Duties of directors in related- party transactions

Related-party transactions have long been a feature of corporate life in Australia. Almost by definition, those transactions involve conflicts of interest because the related party is usually in a position to influence whether the benefit should be conferred, and on what terms.

According to Jonathan Milner, partner, and Amelia Smith, senior associate at Arnold Bloch Leibler, it is therefore not surprising, that related-party transactions are heavily regulated by provisions in both the Corporations Act and the ASX Listing Rules. These are designed to limit a conflicted director's influence on a company's decision to enter into a transaction and on the transaction itself.

Given the high levels of regulation, even experienced company directors may therefore assume that related-party transactions can be undertaken in a relatively "risk-free" way provided the company complies with the statutory regime and puts in place appropriate protocols to protect the company from the influence of the conflicted director.

However, this assumption is misplaced, write Milner and Smith. They argue that there are a string of cases that suggests that even when a conflicted director discloses his or her interest in the transaction and the company complies with the statutory regime, the conflicted director may still owe a residual duty at general law to act in the company's best interests in the transaction as opposed to his own.

The difficulty for directors is self-evident, says Milner and Smith. On one hand, the statutory regime is designed to ensure that a conflicted director has no influence on the company's decision-making. On the other hand, the director's general law duties may require him to act proactively in the company's interests where those interests are, by definition, irreconcilable with his or her own.
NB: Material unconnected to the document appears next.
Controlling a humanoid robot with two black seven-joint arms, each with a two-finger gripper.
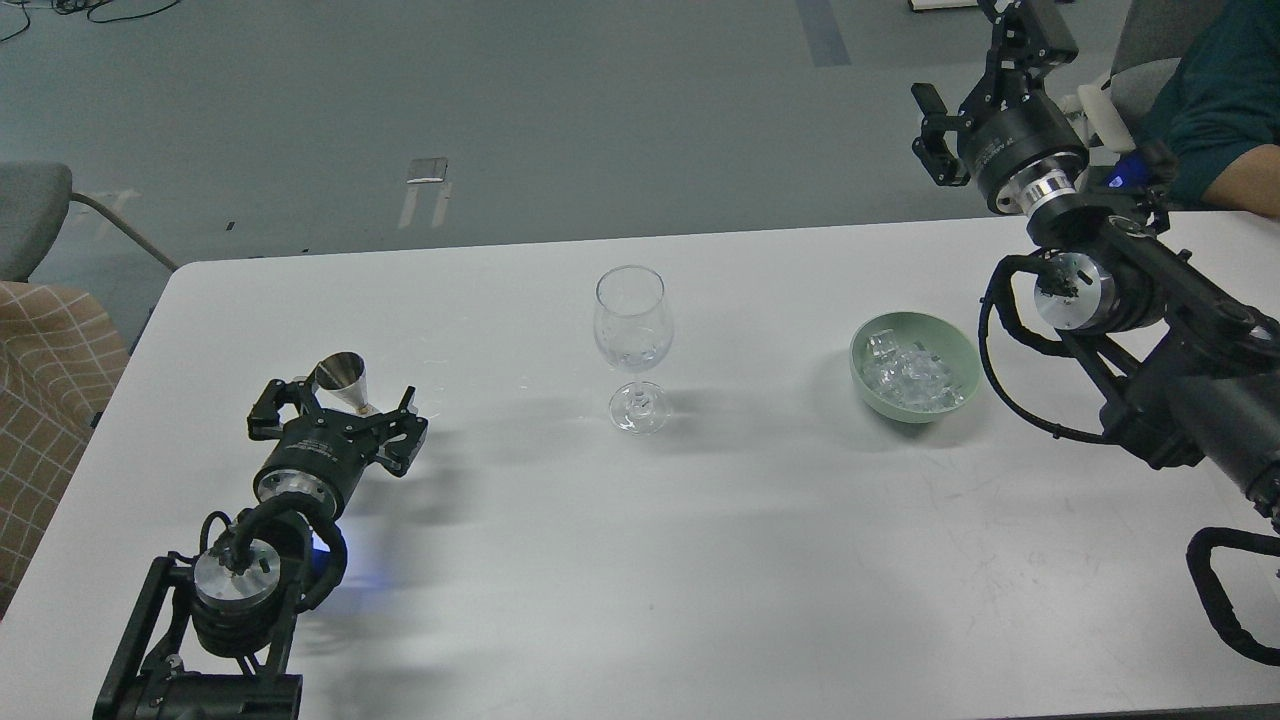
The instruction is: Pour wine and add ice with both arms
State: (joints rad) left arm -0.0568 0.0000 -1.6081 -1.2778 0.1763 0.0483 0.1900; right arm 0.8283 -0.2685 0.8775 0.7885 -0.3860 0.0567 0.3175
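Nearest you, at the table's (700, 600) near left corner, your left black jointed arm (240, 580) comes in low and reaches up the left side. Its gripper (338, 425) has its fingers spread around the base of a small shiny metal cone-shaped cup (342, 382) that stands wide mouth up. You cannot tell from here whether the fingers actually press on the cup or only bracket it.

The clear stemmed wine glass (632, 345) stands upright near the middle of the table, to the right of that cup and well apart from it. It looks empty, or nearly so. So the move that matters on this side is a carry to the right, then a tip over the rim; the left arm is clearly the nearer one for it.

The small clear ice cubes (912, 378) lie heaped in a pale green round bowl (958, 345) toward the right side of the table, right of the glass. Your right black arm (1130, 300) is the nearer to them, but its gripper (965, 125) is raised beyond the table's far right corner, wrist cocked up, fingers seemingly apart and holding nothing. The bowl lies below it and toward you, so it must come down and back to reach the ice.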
In reality, the only risk-free approach is for a director to avoid related-party transactions altogether, they say. In the meantime, however, a "conflicted" director participating in a related-party transaction should at the very least:

  1. Disclose the director's interest in the transaction in writing to the board.
  2. Satisfy him or herself that the company has retained competent independent professional advisers.
  3. Ensure that the company has in place detailed related-party protocols that reflect the requirements in the statutory regime.
  4. Ensure that the director and the executives reporting to the director are not involved in the negotiation of the transaction on the company's behalf.
  5. Not advocate in favour of the transaction internally, participate in deliberations on the merits of the transaction or vote on the transaction.
  6. Ensure that the transaction will be assessed by the company's related party committee before being recommended to the board.